The description of the current state of play in Saturday's piece in the Times about the GOP's frantic and feckless anti-Trump scrambling is pretty devastating:
"Despite all the forces arrayed against Mr. Trump, the interviews show, the party has been gripped by a nearly incapacitating leadership vacuum and a paralytic sense of indecision and despair, as he has won smashing victories in South Carolina and Nevada. Donors have dreaded the consequences of clashing with Mr. Trump directly. Elected officials have balked at attacking him out of concern that they might unintentionally fuel his populist revolt. And Republicans have lacked someone from outside the presidential race who could help set the terms of debate from afar."So is the admission that the House that Karl Built simply doesn't exist anymore:
"Former Gov. Michael O. Leavitt of Utah, a top adviser to Mr. Romney’s 2012 presidential campaign, said the party was unable to come up with a united front to quash Mr. Trump’s campaign.
"'There is no mechanism,” Mr. Leavitt said. 'There is no smoke-filled room. If there is, I’ve never seen it, nor do I know anyone who has. This is going to play out in the way that it will.'”But the money line actually comes earlier in the piece: "... the Senate majority leader, Mitch McConnell of Kentucky, has laid out a plan that would have lawmakers break with Mr. Trump explicitly in a general election." In other words, the GOP will become its Congressional caucus, and they will cut loose the RNC. The party is not only heading into the general election without a general at the head of its troops, but it will explicitly define itself -- nominally for this cycle, but effectively for the next few, at least -- as a Congressional party only. It will concede the presidency -- and probably the Senate -- to the Dems for the next decade or so in order to preserve its current foothold.
Of course, Congressional party vs. presidential party is not new. The Dems were the Congressional party during the Nixon, Reagan and Bush 41 eras. They moved back toward being a presidential party by nominating Bill Clinton--for the first time in 20 years, a candidate who actually had a chance to win -- and that would have continued to build had Al Gore not demonstrated his preference to lose. Following the 2000 election, they slipped back into Congressland, and maintained that until Lehman Bros. handed them the presidency, too. But over the course of Obama's two terms, the pendulum swing swung, and the Dems nationalized, while the GOP devolved back to Congress.

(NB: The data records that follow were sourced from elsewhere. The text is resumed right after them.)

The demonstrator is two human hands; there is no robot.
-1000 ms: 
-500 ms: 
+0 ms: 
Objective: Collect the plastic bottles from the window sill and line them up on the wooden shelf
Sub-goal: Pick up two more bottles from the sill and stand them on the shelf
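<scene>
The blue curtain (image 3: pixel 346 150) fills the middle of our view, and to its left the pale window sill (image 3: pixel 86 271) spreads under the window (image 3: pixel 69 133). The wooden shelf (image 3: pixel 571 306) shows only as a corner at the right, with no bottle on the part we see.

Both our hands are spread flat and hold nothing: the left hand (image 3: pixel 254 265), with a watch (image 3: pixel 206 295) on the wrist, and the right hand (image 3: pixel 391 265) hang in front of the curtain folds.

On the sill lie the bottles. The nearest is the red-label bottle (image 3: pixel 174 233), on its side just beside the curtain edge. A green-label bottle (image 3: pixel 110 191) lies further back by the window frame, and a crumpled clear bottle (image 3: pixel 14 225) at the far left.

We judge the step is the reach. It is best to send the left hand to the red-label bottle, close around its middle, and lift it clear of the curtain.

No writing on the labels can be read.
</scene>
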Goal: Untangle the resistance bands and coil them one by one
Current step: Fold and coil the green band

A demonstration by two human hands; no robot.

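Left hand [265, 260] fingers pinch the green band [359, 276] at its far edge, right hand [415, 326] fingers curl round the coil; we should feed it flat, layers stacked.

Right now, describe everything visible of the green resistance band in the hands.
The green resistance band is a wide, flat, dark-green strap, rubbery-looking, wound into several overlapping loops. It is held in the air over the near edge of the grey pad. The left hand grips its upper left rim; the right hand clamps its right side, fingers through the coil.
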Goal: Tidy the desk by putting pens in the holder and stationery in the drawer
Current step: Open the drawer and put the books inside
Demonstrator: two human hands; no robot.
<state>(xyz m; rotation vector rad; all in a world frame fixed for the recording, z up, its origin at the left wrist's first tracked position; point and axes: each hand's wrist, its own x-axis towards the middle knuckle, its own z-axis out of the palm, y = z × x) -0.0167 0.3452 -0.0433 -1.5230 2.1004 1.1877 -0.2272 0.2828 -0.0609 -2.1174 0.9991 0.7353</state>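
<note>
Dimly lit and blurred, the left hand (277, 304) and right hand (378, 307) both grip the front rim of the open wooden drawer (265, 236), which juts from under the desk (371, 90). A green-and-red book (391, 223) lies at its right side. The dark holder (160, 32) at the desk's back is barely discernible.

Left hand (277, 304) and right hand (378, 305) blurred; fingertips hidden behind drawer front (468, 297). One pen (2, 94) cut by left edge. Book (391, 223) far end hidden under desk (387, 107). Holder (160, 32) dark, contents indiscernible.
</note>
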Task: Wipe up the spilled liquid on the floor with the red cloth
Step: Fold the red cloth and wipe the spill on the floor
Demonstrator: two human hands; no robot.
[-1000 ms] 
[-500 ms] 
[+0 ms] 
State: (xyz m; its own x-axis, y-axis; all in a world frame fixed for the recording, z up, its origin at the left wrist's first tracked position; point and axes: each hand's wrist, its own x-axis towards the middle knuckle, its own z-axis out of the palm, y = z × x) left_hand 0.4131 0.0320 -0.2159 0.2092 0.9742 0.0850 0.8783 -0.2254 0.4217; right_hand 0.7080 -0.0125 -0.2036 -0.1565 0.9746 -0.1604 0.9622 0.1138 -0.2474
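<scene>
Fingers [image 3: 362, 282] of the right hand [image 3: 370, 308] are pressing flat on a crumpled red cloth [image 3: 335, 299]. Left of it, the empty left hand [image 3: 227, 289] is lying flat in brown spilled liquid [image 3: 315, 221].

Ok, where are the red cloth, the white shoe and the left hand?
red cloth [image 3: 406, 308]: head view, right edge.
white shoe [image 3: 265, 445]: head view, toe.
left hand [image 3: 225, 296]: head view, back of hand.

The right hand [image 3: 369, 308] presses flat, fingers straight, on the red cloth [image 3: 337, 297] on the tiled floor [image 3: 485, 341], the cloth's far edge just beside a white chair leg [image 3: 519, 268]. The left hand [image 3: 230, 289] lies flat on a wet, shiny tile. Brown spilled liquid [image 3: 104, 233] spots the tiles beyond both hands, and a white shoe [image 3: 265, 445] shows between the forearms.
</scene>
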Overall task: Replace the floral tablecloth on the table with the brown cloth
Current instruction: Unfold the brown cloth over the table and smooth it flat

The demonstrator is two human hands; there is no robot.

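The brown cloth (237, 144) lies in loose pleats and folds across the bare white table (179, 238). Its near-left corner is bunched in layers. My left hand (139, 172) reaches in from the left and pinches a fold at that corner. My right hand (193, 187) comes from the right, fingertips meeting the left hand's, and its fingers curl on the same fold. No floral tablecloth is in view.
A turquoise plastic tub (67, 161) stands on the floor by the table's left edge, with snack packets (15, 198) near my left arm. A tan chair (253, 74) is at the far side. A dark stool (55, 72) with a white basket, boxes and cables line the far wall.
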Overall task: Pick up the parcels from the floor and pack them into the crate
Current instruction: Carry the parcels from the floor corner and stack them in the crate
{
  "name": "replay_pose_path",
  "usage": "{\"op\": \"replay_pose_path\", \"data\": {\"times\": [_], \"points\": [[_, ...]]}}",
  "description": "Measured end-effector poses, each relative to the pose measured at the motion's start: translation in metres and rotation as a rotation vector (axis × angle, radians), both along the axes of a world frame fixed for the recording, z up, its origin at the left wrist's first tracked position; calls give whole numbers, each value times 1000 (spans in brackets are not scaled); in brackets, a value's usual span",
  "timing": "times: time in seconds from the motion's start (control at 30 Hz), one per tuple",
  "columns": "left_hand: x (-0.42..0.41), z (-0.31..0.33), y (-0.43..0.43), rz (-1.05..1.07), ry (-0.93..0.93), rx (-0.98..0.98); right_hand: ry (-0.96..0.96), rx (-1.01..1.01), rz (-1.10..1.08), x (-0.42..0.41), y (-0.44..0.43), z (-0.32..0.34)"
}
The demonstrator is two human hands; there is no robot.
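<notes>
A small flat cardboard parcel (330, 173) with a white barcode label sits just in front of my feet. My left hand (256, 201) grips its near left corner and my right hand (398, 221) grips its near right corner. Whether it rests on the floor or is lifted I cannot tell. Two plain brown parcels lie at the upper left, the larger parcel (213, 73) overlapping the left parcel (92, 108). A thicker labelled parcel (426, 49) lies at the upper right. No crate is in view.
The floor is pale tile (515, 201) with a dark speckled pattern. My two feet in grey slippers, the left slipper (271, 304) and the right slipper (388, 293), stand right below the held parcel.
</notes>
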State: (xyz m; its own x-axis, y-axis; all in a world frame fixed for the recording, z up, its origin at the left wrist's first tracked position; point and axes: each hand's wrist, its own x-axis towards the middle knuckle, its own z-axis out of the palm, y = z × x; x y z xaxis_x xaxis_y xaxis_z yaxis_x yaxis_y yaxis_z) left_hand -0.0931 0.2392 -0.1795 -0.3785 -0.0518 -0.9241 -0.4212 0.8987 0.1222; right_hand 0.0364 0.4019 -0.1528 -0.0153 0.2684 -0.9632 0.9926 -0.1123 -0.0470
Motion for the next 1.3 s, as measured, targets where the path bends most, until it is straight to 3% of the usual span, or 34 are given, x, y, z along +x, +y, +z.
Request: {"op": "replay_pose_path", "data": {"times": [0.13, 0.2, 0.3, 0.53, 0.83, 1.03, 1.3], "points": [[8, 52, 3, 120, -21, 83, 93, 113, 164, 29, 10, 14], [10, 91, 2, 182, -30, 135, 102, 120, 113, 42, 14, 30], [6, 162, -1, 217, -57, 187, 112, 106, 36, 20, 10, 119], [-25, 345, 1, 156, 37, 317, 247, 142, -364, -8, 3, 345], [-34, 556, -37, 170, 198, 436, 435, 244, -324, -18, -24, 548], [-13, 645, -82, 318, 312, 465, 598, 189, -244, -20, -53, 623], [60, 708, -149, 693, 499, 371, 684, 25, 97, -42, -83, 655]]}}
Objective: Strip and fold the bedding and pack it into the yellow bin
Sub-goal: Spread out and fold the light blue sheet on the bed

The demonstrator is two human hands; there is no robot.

And now that's about to be reified for the next decade, if not longer. But what's happening may be more than that. The Republicans may be so far gone that they can't hold onto Congress, either. They may be so riven and -- in the correct description of Lindsay Graham -- batshit crazy that they can't tie their shoes in the morning, and formerly sinecured House seats will be available to people who can. More structurally, it may be that you can't actually commit to just the Congressional level without losing that, too. It may be that a modern political party in America has to at least try to operate both nationally and locally... that the thinking, the recruitment, the infrastructure, the funding mechanisms, the message shaping, the lobbying strategy -- all of that and more -- can't be sustained by just hunkering down in the House. In other words, maybe you can effectively be a Congressional party, but you can't explicitly be one.
And in that case, we could wind up witnessing a decade of clinging to the House like a branch on a cliff, until that branch breaks and the party just plunges to the bottom of the arroyo.